*EXERCISE*
Leaving out all pictures, transcribe the lines below exactly, from the first through the line containing "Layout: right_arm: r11".

*EXTRACTED ENTRIES*
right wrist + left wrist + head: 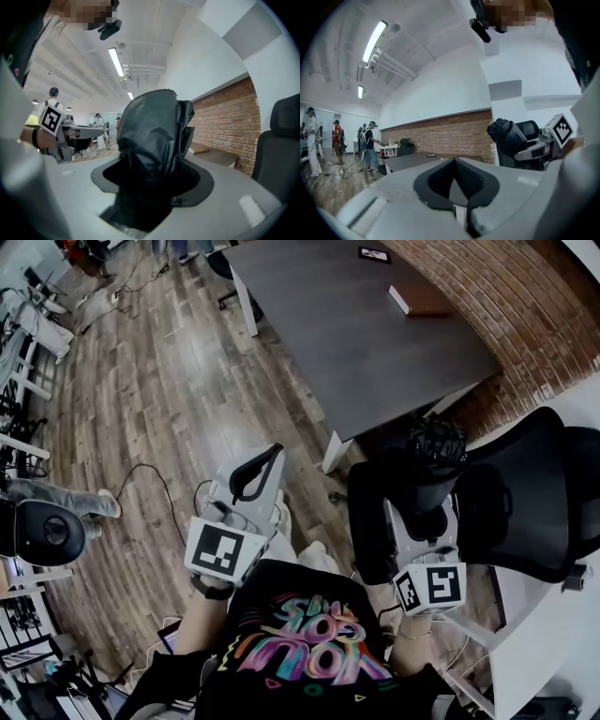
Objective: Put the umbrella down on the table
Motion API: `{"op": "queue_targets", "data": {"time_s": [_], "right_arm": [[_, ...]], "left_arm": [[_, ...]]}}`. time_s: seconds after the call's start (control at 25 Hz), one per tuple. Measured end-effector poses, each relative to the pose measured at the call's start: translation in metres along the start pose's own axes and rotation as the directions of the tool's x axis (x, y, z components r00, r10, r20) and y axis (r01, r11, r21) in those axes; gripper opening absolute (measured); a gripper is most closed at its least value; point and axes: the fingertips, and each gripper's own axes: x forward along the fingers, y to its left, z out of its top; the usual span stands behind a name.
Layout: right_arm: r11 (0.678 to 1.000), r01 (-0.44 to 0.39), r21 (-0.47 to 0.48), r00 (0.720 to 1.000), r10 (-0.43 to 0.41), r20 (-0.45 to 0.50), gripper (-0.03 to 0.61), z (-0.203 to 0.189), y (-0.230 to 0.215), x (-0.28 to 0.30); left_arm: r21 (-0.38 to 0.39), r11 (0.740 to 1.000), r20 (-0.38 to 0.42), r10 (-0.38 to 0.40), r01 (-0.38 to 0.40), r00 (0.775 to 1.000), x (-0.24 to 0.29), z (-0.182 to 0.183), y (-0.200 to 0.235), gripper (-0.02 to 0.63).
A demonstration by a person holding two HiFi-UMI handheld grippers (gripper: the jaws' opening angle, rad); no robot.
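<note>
A folded black umbrella (436, 451) stands up out of my right gripper (429, 507), whose jaws are shut around its lower part. In the right gripper view the umbrella (154, 131) fills the middle, wedged between the jaws of the right gripper (152, 168). My left gripper (272, 456) is held to the left, shut, with nothing between its pads. From the left gripper (453, 161) the umbrella (506, 136) shows at the right. The dark table (347, 334) lies ahead, beyond both grippers.
A small black card (374, 254) and a flat book-like thing (412, 298) lie at the table's far end. A black office chair (525, 493) stands at my right beside a brick wall (506, 287). A cable (141, 474) trails on the wooden floor. People (370, 145) stand far off.
</note>
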Motion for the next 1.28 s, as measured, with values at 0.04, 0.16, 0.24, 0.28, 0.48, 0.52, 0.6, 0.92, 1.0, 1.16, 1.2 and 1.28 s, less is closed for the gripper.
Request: {"op": "queue_targets", "data": {"time_s": [0.04,0.16,0.24,0.28,0.48,0.52,0.6,0.92,1.0,1.16,1.2,1.28], "right_arm": [[1.000,-0.004,0.001,1.000,0.004,-0.002,0.273,0.001,0.002,0.008],[1.000,-0.007,0.008,1.000,0.007,-0.012,0.275,0.005,0.008,0.037],[1.000,0.004,0.010,1.000,-0.004,-0.019,0.275,0.007,0.011,0.060],[1.000,0.011,0.012,1.000,-0.011,-0.022,0.275,0.008,0.012,0.072],[0.998,0.060,0.035,0.997,-0.059,-0.042,0.275,0.017,0.016,0.132],[0.997,0.069,0.037,0.997,-0.067,-0.047,0.275,0.019,0.017,0.143],[0.996,0.086,0.037,0.995,-0.084,-0.053,0.275,0.024,0.020,0.165],[0.986,0.160,0.041,0.985,-0.157,-0.071,0.275,0.032,0.038,0.224],[0.982,0.184,0.052,0.981,-0.180,-0.077,0.275,0.030,0.041,0.229],[0.972,0.217,0.092,0.973,-0.208,-0.100,0.275,0.023,0.043,0.234],[0.969,0.225,0.099,0.971,-0.214,-0.109,0.275,0.021,0.042,0.235],[0.965,0.242,0.103,0.965,-0.229,-0.124,0.275,0.017,0.037,0.239]], "left_arm": [[-0.014,1.000,0.000,0.000,0.000,1.000,0.004,0.000,0.006,-0.002],[-0.020,1.000,-0.006,-0.004,0.004,1.000,0.019,0.000,0.033,-0.002],[-0.019,1.000,-0.003,-0.009,0.009,1.000,0.033,0.002,0.056,-0.002],[-0.018,1.000,0.000,-0.014,0.014,1.000,0.041,0.003,0.069,-0.002],[-0.015,0.999,-0.001,-0.044,0.044,0.999,0.079,0.006,0.129,-0.002],[-0.014,0.999,-0.002,-0.050,0.050,0.999,0.085,0.006,0.141,-0.002],[-0.007,0.998,-0.004,-0.065,0.065,0.998,0.098,0.007,0.164,-0.002],[-0.020,0.992,-0.012,-0.129,0.129,0.992,0.125,0.002,0.229,-0.002],[-0.027,0.990,-0.014,-0.140,0.139,0.990,0.127,-0.001,0.239,-0.002],[-0.016,0.989,-0.021,-0.146,0.146,0.989,0.136,-0.006,0.254,-0.002],[-0.018,0.989,-0.027,-0.146,0.145,0.989,0.138,-0.008,0.257,-0.002],[-0.029,0.988,-0.039,-0.150,0.149,0.988,0.146,-0.012,0.262,-0.002]]}}
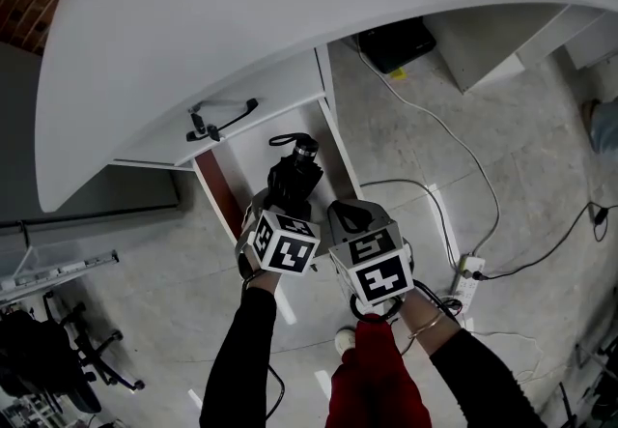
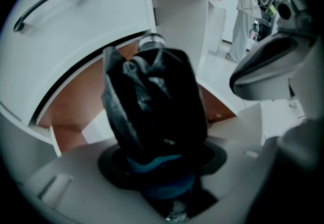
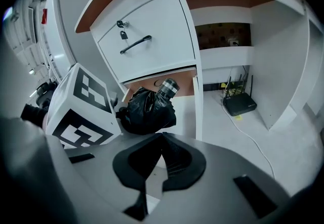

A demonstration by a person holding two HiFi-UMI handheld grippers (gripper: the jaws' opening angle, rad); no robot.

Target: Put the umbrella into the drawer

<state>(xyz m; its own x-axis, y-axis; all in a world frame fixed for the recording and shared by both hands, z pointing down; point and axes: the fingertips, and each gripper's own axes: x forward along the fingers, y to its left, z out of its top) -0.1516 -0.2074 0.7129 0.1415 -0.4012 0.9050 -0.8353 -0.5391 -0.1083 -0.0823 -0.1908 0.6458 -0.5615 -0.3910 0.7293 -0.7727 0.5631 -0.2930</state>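
Head view: left gripper (image 1: 274,208) is clamped on the folded black umbrella (image 1: 294,179), which sits just over the open drawer (image 1: 214,186) at frame centre. Right gripper (image 3: 161,139) has its jaws together on nothing, just beside the left. The umbrella's long axis runs along the left jaws, handle cap (image 1: 306,145) leading, aimed down and toward the top of frame. I'd line that axis up with the drawer's depth, clear the front above, lower it flat, then let go.
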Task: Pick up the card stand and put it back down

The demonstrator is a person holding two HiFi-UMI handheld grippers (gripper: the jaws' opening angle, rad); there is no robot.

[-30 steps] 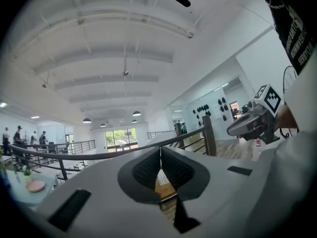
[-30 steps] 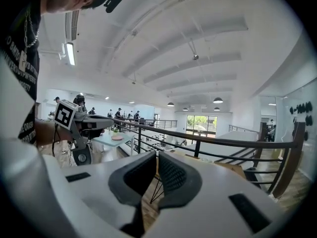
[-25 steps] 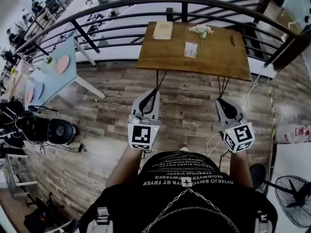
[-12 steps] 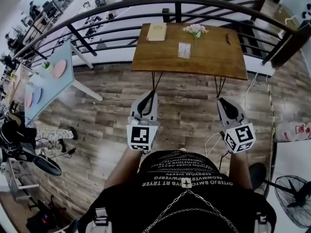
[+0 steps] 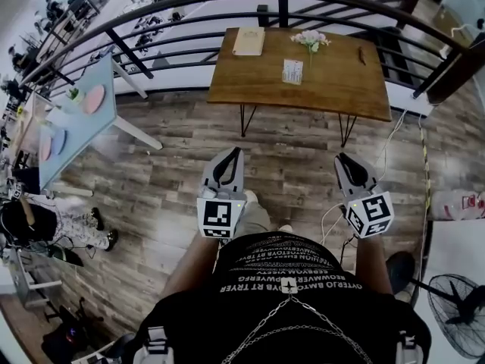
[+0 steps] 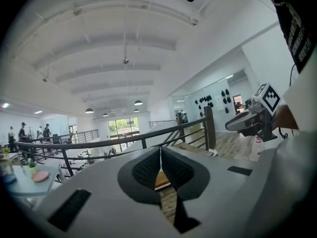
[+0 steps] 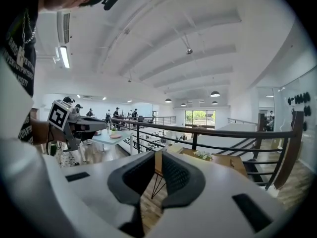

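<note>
The card stand (image 5: 292,71) is a small white upright card near the middle of the brown wooden table (image 5: 265,82), far ahead of both grippers. My left gripper (image 5: 235,152) hangs over the plank floor well short of the table, with its jaws shut and nothing between them (image 6: 160,155). My right gripper (image 5: 342,158) is level with it on the right. Its jaws (image 7: 158,162) are opening and show a narrow gap with nothing in it. In the right gripper view the jaws hide the card stand.
On the table there are also a tan notebook (image 5: 249,42), a small bunch of flowers (image 5: 311,42) and a dark pen (image 5: 362,56). A black railing (image 5: 189,10) curves behind it. A pale blue table (image 5: 76,120) stands left, and a fan (image 5: 455,309) at lower right.
The table has shifted slightly in the head view as the head moved. Both grippers stay about where they were. A person on the floor at the far left has moved.
</note>
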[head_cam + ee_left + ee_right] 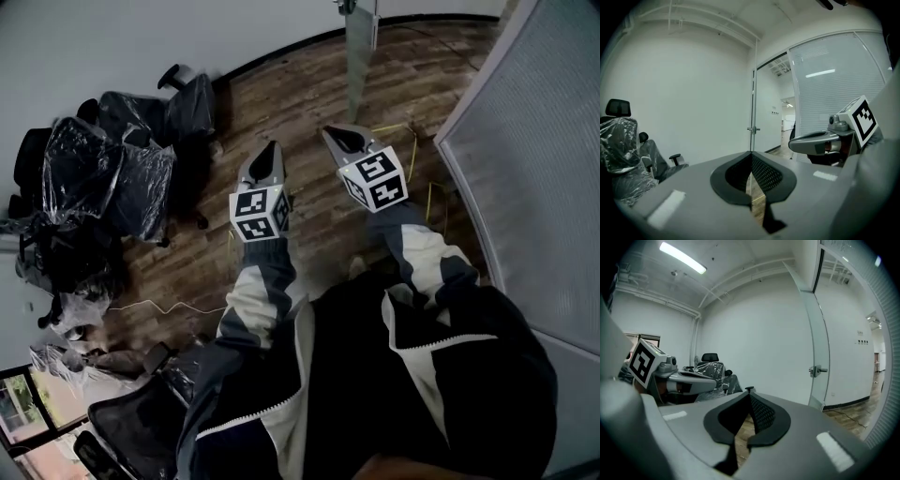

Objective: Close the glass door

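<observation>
The glass door (360, 56) stands ajar at the far end of the wood floor, seen edge-on from the head view. Its metal handle (816, 371) shows in the right gripper view, and the door's edge with the handle (753, 129) shows in the left gripper view. My left gripper (270, 150) and right gripper (339, 137) are held side by side, pointing toward the door and well short of it. The left gripper (751, 153) is shut with nothing between its jaws. The right gripper (749, 390) is shut and empty too.
A frosted glass wall (534, 141) runs along the right. Office chairs wrapped in plastic (112, 178) crowd the left side by the white wall. A yellow cable (430, 195) and a white cable (159, 306) lie on the floor. Another chair (141, 422) is near my left side.
</observation>
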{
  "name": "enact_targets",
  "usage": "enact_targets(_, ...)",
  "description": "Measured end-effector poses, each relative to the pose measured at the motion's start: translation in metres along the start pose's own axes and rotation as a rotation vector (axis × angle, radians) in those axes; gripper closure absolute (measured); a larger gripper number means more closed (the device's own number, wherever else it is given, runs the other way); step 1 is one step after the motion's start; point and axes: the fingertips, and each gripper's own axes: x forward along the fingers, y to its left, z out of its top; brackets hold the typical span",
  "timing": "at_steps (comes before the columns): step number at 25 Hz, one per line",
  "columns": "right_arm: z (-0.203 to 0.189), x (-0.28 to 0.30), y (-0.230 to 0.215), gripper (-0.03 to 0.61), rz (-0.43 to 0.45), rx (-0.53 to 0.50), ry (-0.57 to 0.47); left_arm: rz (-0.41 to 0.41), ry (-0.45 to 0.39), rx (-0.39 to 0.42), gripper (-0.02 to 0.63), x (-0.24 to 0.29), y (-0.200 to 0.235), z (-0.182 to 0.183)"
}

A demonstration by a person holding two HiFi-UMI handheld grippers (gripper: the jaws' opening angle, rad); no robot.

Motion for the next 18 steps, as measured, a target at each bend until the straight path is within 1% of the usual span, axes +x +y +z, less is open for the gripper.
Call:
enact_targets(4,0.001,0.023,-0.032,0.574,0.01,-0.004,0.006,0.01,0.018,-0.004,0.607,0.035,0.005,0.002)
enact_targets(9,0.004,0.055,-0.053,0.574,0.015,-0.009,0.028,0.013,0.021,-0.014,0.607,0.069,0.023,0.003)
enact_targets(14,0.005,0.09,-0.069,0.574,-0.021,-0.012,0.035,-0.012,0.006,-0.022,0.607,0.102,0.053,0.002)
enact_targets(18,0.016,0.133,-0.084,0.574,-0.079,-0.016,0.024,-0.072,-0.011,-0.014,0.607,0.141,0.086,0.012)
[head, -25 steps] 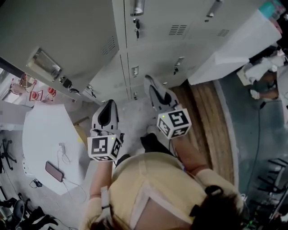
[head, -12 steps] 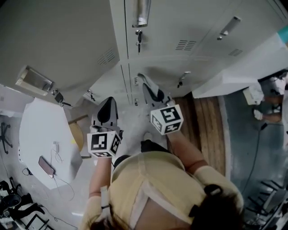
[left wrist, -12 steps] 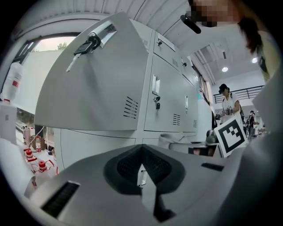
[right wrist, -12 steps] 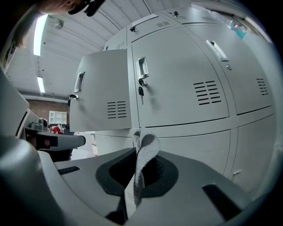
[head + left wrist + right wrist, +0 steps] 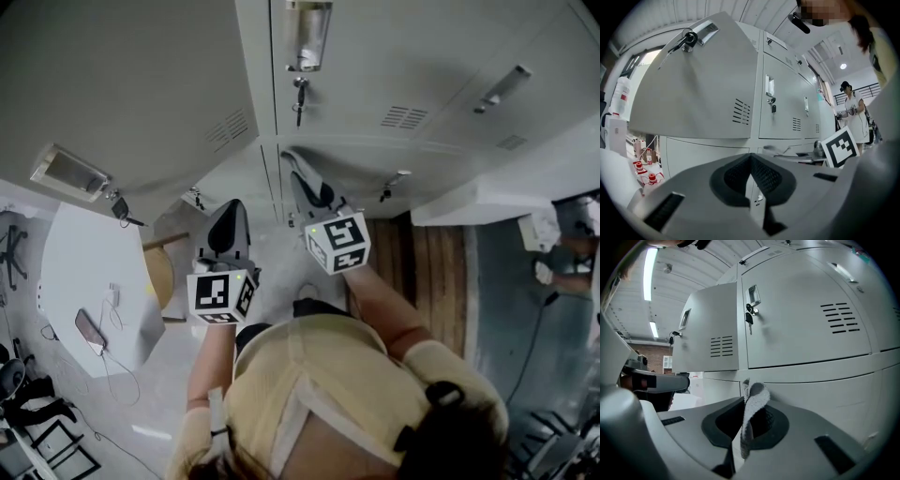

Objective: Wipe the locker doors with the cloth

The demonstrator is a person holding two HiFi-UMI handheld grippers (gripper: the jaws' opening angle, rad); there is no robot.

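Before the grey lockers: my right gripper (image 5: 298, 176) rides low, below the keyed locker door (image 5: 375, 66). Its jaws are closed on a fold of grey cloth (image 5: 753, 401) that stands up between the pads, near the panel under that door but, as far as I can judge, not yet touching it. The left gripper (image 5: 228, 223), below and to the left of that door, has its jaws drawn narrow with nothing between them. Wiping looks about to begin. To do it well I would bring the cloth flat against the panel beneath the keyed door and keep the pinch firm so the fold does not slip. I would then sweep in overlapping passes, steering round the dangling key (image 5: 299, 96) and the vent slots (image 5: 405, 117).
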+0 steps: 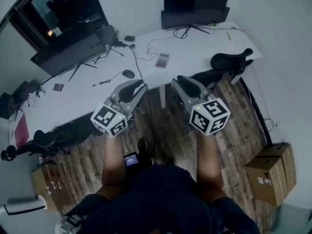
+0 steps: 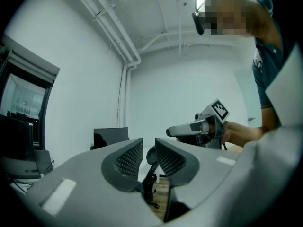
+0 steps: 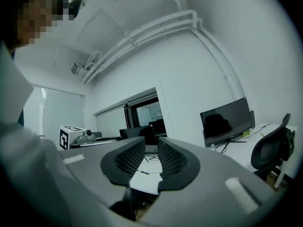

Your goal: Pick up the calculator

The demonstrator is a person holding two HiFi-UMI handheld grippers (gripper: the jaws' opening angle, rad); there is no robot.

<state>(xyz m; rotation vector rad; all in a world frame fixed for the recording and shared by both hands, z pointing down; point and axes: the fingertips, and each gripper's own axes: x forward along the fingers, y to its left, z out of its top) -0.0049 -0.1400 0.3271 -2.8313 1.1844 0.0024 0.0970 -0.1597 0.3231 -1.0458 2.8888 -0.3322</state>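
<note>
Office room, white walls, wood-plank floor (image 1: 234,126). A white L-shaped desk (image 1: 87,96) runs along two walls. One dark monitor (image 1: 195,9) at the far end, another (image 1: 68,52) on the left wing, cables trailing between them.

Left gripper (image 1: 138,87): held level over the floor, tips just short of the desk edge. In the left gripper view the two ribbed pads stand a narrow slit apart with nothing between them. Through the slit only chair parts and floor show.

Right gripper (image 1: 181,82): level, side by side with the left one and near it, tips also at the desk edge. In the right gripper view its pads are likewise slightly apart and hold nothing. Desk top and cable show beyond them.

Calculator (image 1: 162,60): lies flat on the desk, ahead of both claws and roughly on the line between them. It is well beyond the tips, touching neither.

Mouse (image 1: 128,73): on the desk just ahead of the left claw's tips, nearer to them than the calculator is.

Black office chair (image 1: 231,62): to the right of the right claw, pushed against the desk.

Cardboard box (image 1: 273,172): on the floor, behind and to the right of the right claw, well apart.
</note>
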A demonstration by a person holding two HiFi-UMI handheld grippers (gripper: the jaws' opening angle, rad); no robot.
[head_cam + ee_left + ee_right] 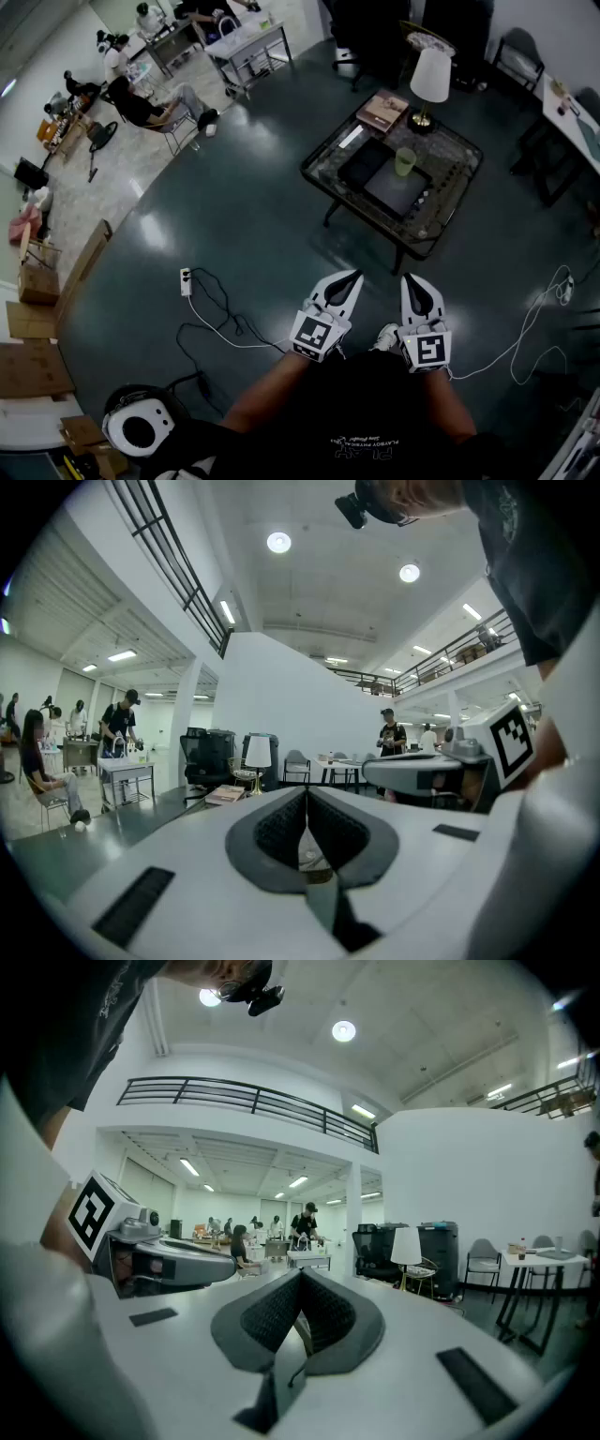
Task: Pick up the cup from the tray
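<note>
green cup (405,161) on dark tray (394,194)

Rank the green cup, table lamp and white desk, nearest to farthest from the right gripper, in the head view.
1. Green cup, on the low table ahead.
2. Table lamp, at that table's far corner.
3. White desk, far upper left.

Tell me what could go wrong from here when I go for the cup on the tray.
1. Both the left gripper and the right gripper are shut and away from the table; reaching in shut could knock the cup over on the tray.
2. The lamp stands just behind the cup, so an overshoot might hit it.
3. A corded power strip lies on the floor nearby, a possible trip hazard.
</note>
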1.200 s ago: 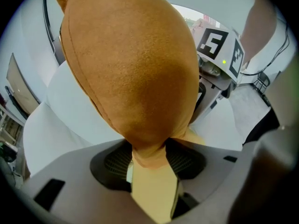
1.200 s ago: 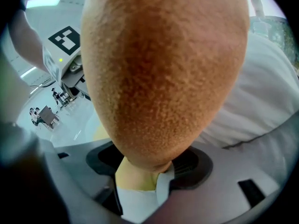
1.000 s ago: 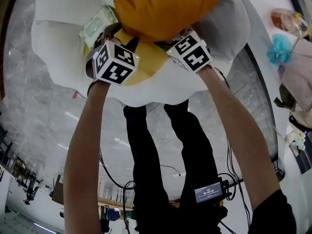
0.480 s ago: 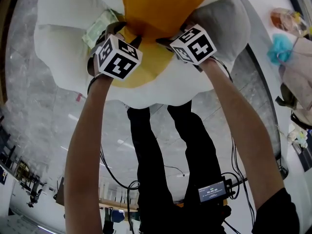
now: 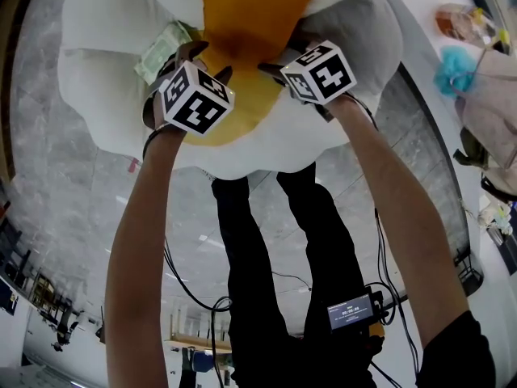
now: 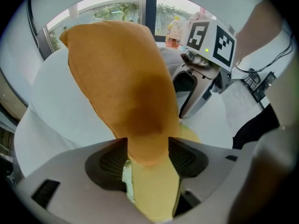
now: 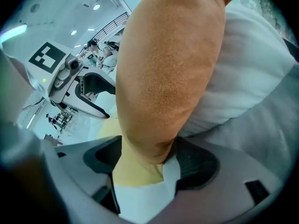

*SOLUTION TO THE PROBLEM*
right wrist + left wrist + head: 
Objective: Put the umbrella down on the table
Motion API: `{"op": "queue_targets", "data": {"time_s": [_], "right_arm": [[_, ...]], "left_arm": [[_, ...]]}}`. time_s: seconds after the call's start (control at 25 Hz), one per tuple. Measured end-effector poses, each relative to the pose measured at the call's start: translation in metres along the start pose's own axes and rotation as the directions of the tool's x axis (x, y, z components r00, r10, r20) and y axis (r01, r11, r21) in those axes; gripper opening absolute (measured); a gripper is most closed at its least value; point and axes: the fingertips, and each gripper's own axes: x forward along the fingers, y to its left, z out of its top; the usual span stands behind a name.
Layout: right_arm: r11 (0.678 to 1.000), r01 (-0.44 to 0.39), r21 (-0.47 to 0.48), r00 (0.720 to 1.000), r10 (-0.43 to 0.41), r20 (-0.45 to 0.50), gripper (-0.03 to 0.61), z (-0.203 to 0.189), y (-0.230 to 0.215), x (-0.28 to 0.30); left_arm: r21 (-0.38 to 0.39), r11 (0.740 to 1.000), r20 (-0.38 to 0.42), r10 (-0.38 to 0.40), r01 (-0.38 to 0.40), r00 (0.775 to 1.000), x (-0.24 to 0.29), z (-0.182 to 0.183), y (-0.200 to 0.235), gripper (-0.02 to 0.63).

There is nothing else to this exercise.